Give a verbatim copy of the data, leaving the pictures out.

*** Data ***

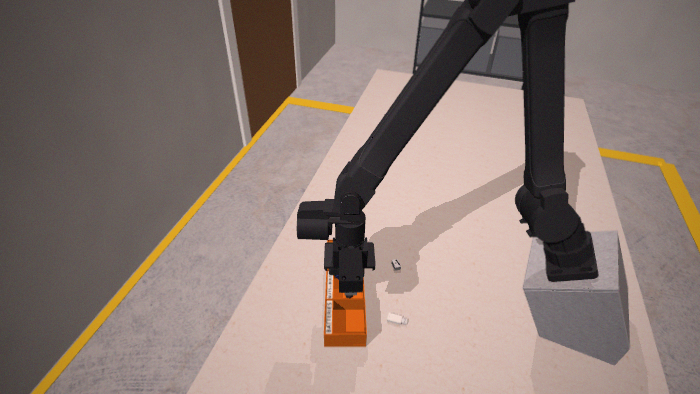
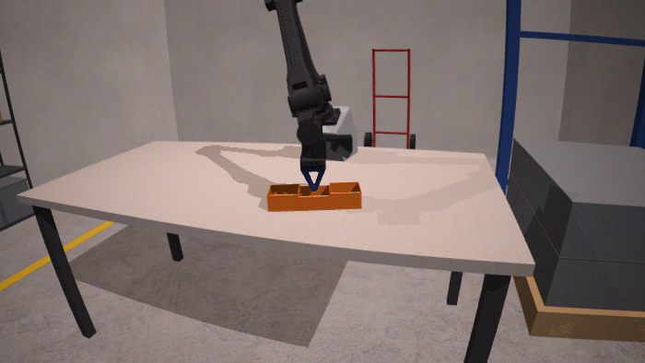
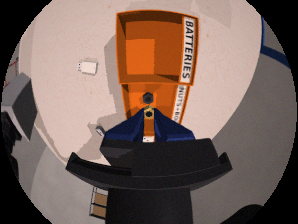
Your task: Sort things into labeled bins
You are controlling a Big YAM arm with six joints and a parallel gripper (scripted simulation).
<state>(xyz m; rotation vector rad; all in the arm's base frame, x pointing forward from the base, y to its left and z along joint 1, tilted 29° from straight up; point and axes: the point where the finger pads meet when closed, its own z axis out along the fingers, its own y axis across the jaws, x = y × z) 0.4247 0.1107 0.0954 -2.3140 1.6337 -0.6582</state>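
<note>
One orange bin row (image 1: 345, 330) of three compartments is seen on the counter (image 1: 475, 210), and two small loose things are counted beside it: a dark grey one (image 1: 396, 264) and a white one (image 1: 398, 318), both lying on the counter well apart from each other and to one side of the bin. The long axis of the bin row is aligned with the counter's length in the top view, and a white label strip (image 3: 189, 59) reading BATTERIES is carried along one long wall by the end compartment. That end compartment is seen bare inside in the wrist view; the other two are largely covered by the arm. The gripper (image 2: 313, 183) is pointed straight down into the middle compartment, and its blue fingers are drawn narrow onto a small dark and yellowish item (image 3: 148, 115), which is held between the tips just above a dark round thing (image 3: 148, 98). The kind and the long axis of the held item cannot be told.
</note>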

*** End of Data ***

◆ **Solved problem**
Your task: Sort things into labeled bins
You are controlling a Big YAM arm with six joints and a parallel gripper (scripted simulation).
<state>(xyz m; rotation vector rad; all in the arm's base frame, x pointing forward from the base, y to its left and z along joint 1, tilted 29° from straight up; point and axes: the point where the finger pads meet when closed, its own z axis out along the fingers, its own y axis across the jaws, x = y × z) 0.4247 0.1107 0.0954 -2.3140 1.6337 -0.6582</state>
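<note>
One orange bin row (image 1: 345, 330) of three compartments is seen on the counter (image 1: 475, 210), and two small loose things are counted beside it: a dark grey one (image 1: 396, 264) and a white one (image 1: 398, 318), both lying on the counter well apart from each other and to one side of the bin. The long axis of the bin row is aligned with the counter's length in the top view, and a white label strip (image 3: 189, 59) reading BATTERIES is carried along one long wall by the end compartment. That end compartment is seen bare inside in the wrist view; the other two are largely covered by the arm. The gripper (image 2: 313, 183) is pointed straight down into the middle compartment, and its blue fingers are drawn narrow onto a small dark and yellowish item (image 3: 148, 115), which is held between the tips just above a dark round thing (image 3: 148, 98). The kind and the long axis of the held item cannot be told.
</note>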

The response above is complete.